The ’08 team turned out to be a forgettable outfit that went on to finish unranked after losing 6 of its last 8 . This team? TBD. But the outlook is certainly better than “forgettable.” If nothing else, after outscoring Virginia Tech and South Carolina by a combined 65-7 over the last 6 quarters — both on the road — the underdog narrative is giving way to straight-up respect. ESPN’s Football Power Index gives Vandy a 27.8% chance to make the Playoff! (ESPNBet lists Vandy’s odds to make the Playoff at +1100.) And that number is only going to keep going up over the next few weeks, with presumptive wins over Georgia State and Utah State clearing the way to 5-0 heading into a Week 6 grudge match at Alabama. As it is, just getting the Commodores to the point where they can look forward to a meaningful October game at Bama as anything other than spoilers might have already clinched Pavia’s case for the title of best quarterback in school history.
Last week: 4⬆
4. Garrett Nussmeier, LSU
Brian Kelly made a point of dressing down a reporter on Saturday night for leading off the postgame press conference with a question about the Tigers’ struggles on offense. Which, fine: A 10-point win over Florida is worth defending on its own terms. (Again, that margin covered the point spread.) LSU’s defense is vastly improved and has held all 3 opponents to date to a single touchdown. Harold Perkins Jr.’s return from a torn ACL in 2024 along with key portal additions in the secondary have had the intended effect so far.
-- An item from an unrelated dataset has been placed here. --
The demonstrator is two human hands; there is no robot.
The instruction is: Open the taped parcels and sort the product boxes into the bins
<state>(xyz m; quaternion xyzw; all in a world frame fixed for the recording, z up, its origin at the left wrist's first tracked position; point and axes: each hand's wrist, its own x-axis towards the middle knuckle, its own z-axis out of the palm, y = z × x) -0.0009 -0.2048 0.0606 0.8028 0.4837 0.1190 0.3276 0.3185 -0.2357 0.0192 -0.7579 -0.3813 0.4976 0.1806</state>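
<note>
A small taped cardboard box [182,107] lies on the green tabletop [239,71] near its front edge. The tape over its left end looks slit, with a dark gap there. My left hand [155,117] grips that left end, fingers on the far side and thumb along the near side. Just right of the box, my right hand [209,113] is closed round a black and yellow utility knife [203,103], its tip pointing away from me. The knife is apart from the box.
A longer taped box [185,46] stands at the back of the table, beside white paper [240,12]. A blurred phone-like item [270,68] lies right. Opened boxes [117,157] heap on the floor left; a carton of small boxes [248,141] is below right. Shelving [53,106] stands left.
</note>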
But Kelly protests too much, probably because on some level he recognizes that, for a team with championship ambitions, the offense is a red flag. LSU ranks last or next-to-last in the SEC in total offense, scoring offense, rushing offense, pass efficiency, yards per play and red-zone touchdown percentage. Nussmeier, a would-be Heisman candidate, has attempted more passes than any other SEC quarterback, but ranks at or near the bottom of the conference in touchdowns (3), yards per attempt (6.5), and passer rating (125.3). Confounding, considering last season he easily became the latest Tiger to throw for 3,000 yards and just the 2nd to top 4,000. His lowlight reel on Saturday night was nothing compared to, say, DJ Lagway’s (see below), but it did include an egregious interception that snuffed out a potential scoring drive in the 4th quarter. For a fi5thfth-year senior, it was inexcusable.
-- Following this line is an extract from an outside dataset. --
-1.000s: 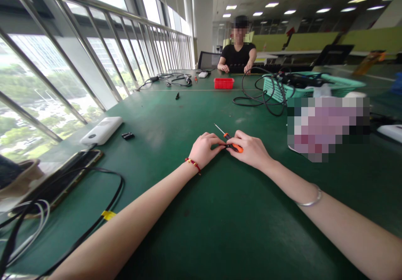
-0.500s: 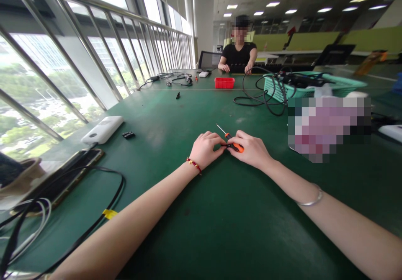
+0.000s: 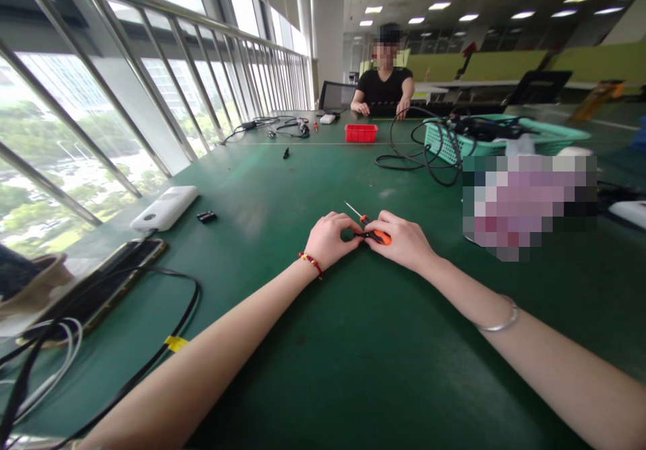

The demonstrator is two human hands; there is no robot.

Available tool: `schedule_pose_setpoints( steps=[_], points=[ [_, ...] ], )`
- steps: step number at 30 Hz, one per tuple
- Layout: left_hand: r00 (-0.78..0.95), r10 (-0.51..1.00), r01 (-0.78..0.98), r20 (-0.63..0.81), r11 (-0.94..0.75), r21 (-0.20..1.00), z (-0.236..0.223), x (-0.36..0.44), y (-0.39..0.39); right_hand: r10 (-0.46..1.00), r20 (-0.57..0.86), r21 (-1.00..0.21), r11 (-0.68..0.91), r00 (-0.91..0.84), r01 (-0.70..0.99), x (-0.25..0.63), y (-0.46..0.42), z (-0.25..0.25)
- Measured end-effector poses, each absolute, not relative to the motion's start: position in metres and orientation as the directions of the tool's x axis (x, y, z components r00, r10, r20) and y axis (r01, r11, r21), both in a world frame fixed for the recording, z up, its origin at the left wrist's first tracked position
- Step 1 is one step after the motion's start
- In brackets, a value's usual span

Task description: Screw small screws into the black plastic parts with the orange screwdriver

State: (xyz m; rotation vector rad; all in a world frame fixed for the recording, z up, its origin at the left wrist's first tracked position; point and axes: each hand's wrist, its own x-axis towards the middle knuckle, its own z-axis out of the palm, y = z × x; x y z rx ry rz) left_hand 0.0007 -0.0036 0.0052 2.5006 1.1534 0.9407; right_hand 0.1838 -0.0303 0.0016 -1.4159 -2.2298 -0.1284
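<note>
My right hand point(image 3: 405, 240) is closed around an orange and black screwdriver point(image 3: 382, 237). Its thin metal shaft points up and to the left, away from me, with the tip free above the table. Close beside it, my left hand point(image 3: 329, 240) has thumb and fingers pinched together on a small black piece point(image 3: 358, 235), whose kind I cannot make out. The fingertips of both hands nearly meet there and partly hide it.
Past my hands sit a red bin point(image 3: 361, 134) and a green basket point(image 3: 438, 146) with cables. A pixelated bundle point(image 3: 525, 201) lies right. At left are a white device point(image 3: 166, 208), a small black part point(image 3: 206, 216) and a phone point(image 3: 108, 288). A person point(image 3: 384, 87) sits opposite.
The screwdriver's tip has shifted very slightly left and down. Both hands keep their grips in almost the same place.
</note>
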Motion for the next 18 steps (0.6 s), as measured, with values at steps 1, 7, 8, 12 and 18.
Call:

Seventeen points in a defensively driven win at Clemson? No complaints. But the opener remains the Tigers’ best outing. In Week 2, they settled for 23 points against a 37.5-point underdog, Louisiana Tech. In Week 3, LSU managed just 10 first downs against Florida, didn’t score after halftime, and had no ground game to speak of until sophomore RB Caden Durham popped a 51-yard gain on what was effectively the last snap of the game. That run alone doubled LSU’s rushing total for the night up to that point.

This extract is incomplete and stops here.